De trainingstijden zijn vaak 's avonds omdat mensen die werken 's avonds de meeste tijd hebben. Als je na je training niet kunt slapen, probeer dan een van de volgende dingen.

  • Met een simpele ademhalingsoefening kun je je zenuwstelsel in balans brengen. Ga in bed liggen zodat er boven uw hoofd voldoende ruimte is voor uw uitgestrekte armen. Adem diep en langzaam in je buik in en, terwijl je net zo langzaam uitademt, breng je gestrekte armen boven je hoofd en naar de grond. Terwijl je inademt, breng je je armen terug naar je zij. Herhaal de oefening meerdere keren.
  • Zenuwthee kalmeert het zenuwstelsel en het sympathische zenuwstelsel. Drink voor het slapengaan een kopje kalmerende thee, bijvoorbeeld citroenmelisse, valeriaan of passiebloemthee. In de apotheek of natuurvoedingswinkel kun je kant-en-klare kalmerende theesoorten krijgen die planten bevatten zoals hop of kamille. Let bij het doseren op de informatie op de thee.
  • Mediteren heeft ook een middel om te kalmeren en af ​​te sluiten. Als je geen ervaring hebt met mediteren, probeer dan een eenvoudige ademhalingsmeditatie. Adem rustig in en uit en concentreer je op elke ademhaling. Voel de airbrush door je neusgaten en in je longen.
  • U kunt ook ontspanningstechnieken gebruiken om te kalmeren na het sporten en voordat u gaat slapen. Autogene training of progressieve spierontspanning zijn volgens Jacobson zeer geschikt.
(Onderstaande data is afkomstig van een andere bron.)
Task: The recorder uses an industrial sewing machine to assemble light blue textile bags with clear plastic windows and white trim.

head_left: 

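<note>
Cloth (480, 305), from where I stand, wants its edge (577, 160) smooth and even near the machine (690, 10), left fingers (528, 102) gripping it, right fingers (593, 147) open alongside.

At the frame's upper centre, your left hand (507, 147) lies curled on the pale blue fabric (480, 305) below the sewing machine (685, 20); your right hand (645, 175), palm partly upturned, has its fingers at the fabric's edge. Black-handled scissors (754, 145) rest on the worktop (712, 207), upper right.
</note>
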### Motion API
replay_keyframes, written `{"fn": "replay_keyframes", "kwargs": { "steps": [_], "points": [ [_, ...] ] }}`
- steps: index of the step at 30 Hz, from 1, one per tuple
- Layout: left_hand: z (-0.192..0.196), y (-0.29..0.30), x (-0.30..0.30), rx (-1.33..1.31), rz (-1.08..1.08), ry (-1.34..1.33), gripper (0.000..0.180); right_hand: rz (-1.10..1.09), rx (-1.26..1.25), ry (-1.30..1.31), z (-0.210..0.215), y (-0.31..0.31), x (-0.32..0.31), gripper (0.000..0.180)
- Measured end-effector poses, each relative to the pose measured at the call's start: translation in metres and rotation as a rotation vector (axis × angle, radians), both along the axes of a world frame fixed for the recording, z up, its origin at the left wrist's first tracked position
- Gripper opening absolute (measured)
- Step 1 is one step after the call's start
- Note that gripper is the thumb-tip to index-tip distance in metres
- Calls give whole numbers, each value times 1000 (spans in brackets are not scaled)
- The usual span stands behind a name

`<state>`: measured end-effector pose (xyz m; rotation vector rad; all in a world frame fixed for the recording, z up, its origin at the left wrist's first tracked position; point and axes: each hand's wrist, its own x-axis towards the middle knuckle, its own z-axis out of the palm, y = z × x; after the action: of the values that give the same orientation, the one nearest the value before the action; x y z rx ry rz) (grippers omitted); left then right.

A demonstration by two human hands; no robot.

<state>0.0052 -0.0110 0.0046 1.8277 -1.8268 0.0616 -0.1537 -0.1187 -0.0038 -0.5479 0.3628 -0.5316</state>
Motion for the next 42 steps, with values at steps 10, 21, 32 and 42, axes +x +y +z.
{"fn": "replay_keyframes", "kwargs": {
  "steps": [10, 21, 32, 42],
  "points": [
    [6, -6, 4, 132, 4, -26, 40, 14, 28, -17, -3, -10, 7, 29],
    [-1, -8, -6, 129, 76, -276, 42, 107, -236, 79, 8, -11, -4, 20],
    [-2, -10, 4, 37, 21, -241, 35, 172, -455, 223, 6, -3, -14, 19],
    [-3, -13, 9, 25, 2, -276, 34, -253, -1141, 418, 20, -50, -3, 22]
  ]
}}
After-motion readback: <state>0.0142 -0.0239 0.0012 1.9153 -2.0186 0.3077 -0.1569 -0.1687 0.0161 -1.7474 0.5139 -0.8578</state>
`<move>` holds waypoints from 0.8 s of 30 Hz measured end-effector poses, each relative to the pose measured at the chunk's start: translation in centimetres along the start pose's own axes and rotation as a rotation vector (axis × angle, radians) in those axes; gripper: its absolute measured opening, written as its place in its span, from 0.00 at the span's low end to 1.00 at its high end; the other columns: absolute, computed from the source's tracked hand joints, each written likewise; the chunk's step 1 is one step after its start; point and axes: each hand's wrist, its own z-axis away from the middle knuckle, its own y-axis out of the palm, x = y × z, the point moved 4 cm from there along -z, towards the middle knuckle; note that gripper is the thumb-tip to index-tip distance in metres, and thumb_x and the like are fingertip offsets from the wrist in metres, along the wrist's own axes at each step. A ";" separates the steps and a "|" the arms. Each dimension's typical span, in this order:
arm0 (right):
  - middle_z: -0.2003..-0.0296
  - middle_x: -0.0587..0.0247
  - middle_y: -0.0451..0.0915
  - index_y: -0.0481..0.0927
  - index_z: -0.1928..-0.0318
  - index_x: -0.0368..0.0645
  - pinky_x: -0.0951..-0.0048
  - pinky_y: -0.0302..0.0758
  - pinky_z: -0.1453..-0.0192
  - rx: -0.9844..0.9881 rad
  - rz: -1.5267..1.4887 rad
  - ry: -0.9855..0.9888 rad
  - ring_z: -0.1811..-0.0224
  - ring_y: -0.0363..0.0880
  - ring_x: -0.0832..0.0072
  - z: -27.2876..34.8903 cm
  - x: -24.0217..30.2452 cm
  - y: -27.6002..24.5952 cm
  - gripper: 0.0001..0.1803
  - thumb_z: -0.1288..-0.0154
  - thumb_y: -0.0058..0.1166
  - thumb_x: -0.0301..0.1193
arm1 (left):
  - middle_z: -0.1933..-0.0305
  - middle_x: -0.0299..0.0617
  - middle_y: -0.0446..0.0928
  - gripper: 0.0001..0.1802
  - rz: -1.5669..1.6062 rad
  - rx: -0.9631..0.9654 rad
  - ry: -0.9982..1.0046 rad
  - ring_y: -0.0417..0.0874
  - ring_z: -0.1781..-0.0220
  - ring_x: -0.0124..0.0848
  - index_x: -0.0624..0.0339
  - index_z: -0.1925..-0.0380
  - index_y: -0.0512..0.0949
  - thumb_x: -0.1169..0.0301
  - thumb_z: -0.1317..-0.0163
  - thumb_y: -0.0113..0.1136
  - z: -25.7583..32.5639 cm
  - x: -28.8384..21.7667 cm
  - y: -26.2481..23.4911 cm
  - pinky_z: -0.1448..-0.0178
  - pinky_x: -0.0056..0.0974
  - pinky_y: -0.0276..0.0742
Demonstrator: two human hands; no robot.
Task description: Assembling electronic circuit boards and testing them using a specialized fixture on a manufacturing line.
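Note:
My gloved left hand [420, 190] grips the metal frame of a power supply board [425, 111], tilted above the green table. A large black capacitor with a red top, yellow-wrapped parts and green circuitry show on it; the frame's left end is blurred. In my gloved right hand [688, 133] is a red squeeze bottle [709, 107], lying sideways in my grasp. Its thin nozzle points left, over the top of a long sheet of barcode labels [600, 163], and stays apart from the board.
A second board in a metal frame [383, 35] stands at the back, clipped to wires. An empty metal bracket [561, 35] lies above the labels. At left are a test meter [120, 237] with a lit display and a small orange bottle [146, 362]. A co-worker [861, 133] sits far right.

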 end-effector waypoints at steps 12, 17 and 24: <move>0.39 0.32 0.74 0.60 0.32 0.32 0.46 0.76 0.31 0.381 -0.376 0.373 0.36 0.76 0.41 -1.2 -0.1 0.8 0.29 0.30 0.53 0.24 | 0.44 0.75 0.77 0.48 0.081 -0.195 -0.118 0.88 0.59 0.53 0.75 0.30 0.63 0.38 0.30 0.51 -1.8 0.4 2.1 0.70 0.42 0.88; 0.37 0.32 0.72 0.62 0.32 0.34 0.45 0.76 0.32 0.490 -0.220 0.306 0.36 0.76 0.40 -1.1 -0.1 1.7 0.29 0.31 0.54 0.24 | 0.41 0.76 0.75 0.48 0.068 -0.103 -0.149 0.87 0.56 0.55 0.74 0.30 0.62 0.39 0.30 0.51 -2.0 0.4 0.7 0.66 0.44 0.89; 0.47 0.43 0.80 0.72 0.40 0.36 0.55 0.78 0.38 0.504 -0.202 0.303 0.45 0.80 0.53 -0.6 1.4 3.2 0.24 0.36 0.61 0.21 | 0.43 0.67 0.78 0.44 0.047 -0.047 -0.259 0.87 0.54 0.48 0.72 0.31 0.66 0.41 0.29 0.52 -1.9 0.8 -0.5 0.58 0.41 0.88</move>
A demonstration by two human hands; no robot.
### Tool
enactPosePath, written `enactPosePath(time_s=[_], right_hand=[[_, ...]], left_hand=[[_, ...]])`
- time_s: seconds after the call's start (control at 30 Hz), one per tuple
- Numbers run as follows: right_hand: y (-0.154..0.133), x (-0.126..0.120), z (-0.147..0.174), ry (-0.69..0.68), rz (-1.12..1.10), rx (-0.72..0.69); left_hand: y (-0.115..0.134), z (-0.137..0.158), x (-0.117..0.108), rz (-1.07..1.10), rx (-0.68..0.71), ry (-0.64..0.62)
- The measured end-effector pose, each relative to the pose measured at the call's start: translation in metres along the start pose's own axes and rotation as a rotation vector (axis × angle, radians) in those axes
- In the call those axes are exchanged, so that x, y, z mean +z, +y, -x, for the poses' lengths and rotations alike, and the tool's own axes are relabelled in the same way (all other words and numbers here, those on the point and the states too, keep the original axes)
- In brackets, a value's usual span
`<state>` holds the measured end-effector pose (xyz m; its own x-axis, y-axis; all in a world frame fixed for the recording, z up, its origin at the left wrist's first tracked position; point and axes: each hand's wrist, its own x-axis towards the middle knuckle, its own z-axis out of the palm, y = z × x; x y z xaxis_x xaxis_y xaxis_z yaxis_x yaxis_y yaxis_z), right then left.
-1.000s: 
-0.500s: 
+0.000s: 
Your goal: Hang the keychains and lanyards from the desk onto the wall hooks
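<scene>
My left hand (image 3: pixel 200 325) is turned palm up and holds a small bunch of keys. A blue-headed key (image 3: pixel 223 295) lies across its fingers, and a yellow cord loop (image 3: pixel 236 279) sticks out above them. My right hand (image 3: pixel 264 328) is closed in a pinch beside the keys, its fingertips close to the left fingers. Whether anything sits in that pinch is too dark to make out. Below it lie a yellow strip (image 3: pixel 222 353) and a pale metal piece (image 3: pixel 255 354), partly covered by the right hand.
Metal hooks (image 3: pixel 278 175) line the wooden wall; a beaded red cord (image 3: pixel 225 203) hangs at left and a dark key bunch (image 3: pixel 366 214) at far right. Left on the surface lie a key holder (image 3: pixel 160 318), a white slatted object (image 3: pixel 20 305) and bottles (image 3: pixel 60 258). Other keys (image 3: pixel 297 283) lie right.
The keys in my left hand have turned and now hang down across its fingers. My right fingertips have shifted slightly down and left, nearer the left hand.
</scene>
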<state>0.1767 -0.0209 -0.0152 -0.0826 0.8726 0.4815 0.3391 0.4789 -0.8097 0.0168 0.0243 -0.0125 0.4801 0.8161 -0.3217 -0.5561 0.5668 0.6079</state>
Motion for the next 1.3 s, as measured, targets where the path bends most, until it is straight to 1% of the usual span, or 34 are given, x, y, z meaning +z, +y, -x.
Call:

Autogene training heeft echter meer invloed op de geest dan PMR. U leert beide procedures in enkele weken en past ze vervolgens zelfstandig toe.

Voldoende slaap is belangrijk voor regeneratie na het sporten - anders bestaat het risico op overtraining, waarbij je afvalt in plaats van fitter te worden. Als je niet tot halverwege de ochtend kunt gaan, kalmeer dan voordat je naar bed gaat om slapeloosheid te bestrijden. Als je als hardloper tijdonafhankelijk bent, trek dan 's ochtends je hardloopschoenen aan om fris en zonder een zware maaltijd in je maag door het park te joggen.

De inhoud van de pagina's van www.helpster.de is met de grootste zorg en naar beste weten en overtuiging samengesteld. Er kan echter geen garantie worden gegeven voor de juistheid en volledigheid. Om deze reden is iedere aansprakelijkheid voor eventuele schade in verband met het gebruik van de aangeboden informatie uitgesloten. Informatie en artikelen mogen in geen geval worden gezien als vervanging van professioneel advies en/of behandeling door opgeleide en erkende artsen. De inhoud van www.helpster.de kan en mag niet worden gebruikt om zelfstandige diagnoses te stellen of behandelingen te starten.